A major winter storm headed northeast into the U.S. Great Lakes on Friday and threatened New England after blanketing states from Minnesota to Ohio with blinding snow, sleet and freezing rain.


The storm dumped more than a foot of snow in Kansas on Thursday, forcing airports to cancel hundreds of flights and stranding motorists on highways.

Kansas City, Missouri, Mayor Sly James said that about 60 buses were stuck on snowbound streets on Thursday, and even tow trucks were left immobile by the storm.

"It's still an ongoing process to get people off the roads," he told CNN.

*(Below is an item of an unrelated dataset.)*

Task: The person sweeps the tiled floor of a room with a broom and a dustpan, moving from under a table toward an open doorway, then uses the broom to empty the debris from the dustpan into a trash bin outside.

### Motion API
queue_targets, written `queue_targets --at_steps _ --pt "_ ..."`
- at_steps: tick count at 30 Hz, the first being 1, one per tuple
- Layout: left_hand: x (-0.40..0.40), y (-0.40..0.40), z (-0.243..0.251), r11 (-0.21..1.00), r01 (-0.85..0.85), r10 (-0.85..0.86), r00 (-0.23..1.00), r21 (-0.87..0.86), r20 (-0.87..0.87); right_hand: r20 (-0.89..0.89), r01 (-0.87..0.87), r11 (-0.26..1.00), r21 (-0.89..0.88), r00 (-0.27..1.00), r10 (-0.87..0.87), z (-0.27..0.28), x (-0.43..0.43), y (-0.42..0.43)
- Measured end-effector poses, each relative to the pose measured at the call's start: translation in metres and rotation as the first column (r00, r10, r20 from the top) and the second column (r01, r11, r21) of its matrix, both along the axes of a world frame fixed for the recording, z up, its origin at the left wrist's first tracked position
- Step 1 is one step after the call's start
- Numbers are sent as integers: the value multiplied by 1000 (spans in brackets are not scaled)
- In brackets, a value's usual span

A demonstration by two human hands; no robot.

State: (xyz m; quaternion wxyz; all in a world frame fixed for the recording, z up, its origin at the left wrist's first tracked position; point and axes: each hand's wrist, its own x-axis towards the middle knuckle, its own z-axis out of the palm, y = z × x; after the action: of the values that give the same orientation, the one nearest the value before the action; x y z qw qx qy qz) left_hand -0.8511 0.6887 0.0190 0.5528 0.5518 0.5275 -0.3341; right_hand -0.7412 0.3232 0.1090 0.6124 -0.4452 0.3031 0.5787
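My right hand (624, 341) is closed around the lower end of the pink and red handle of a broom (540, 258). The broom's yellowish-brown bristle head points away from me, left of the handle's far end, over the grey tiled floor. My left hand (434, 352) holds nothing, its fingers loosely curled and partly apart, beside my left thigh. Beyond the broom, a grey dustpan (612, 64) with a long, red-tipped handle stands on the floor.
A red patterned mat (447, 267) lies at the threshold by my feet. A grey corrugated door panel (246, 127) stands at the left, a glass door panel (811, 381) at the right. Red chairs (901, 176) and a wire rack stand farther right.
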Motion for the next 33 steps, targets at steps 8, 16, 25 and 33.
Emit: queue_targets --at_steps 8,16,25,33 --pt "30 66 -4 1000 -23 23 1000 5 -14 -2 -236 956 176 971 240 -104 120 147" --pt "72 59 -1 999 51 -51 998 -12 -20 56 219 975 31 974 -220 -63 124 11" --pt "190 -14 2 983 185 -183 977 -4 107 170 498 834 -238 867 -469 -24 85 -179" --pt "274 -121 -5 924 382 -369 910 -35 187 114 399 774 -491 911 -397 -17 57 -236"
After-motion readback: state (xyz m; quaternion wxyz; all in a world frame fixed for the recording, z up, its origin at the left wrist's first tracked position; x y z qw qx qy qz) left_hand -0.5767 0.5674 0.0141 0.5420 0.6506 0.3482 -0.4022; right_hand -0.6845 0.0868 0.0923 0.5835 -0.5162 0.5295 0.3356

About 570 flights were canceled on Friday, with 127 of them at Chicago's O'Hare airport. Kansas City International Airport reopened after being closed on Thursday while crews cleared runways.

The National Weather Service said the storm would move northeast into the upper Great Lakes over the next several days.

Sleet and freezing rain was possible in the Appalachians and mid-Atlantic states, with thunderstorms expected on the storm's southern fringe in the southeastern United States, it said.

The storm is expected to reach the East Coast this weekend, delivering heavy snow to parts of New England for a third straight weekend, from northern Connecticut to southern Maine.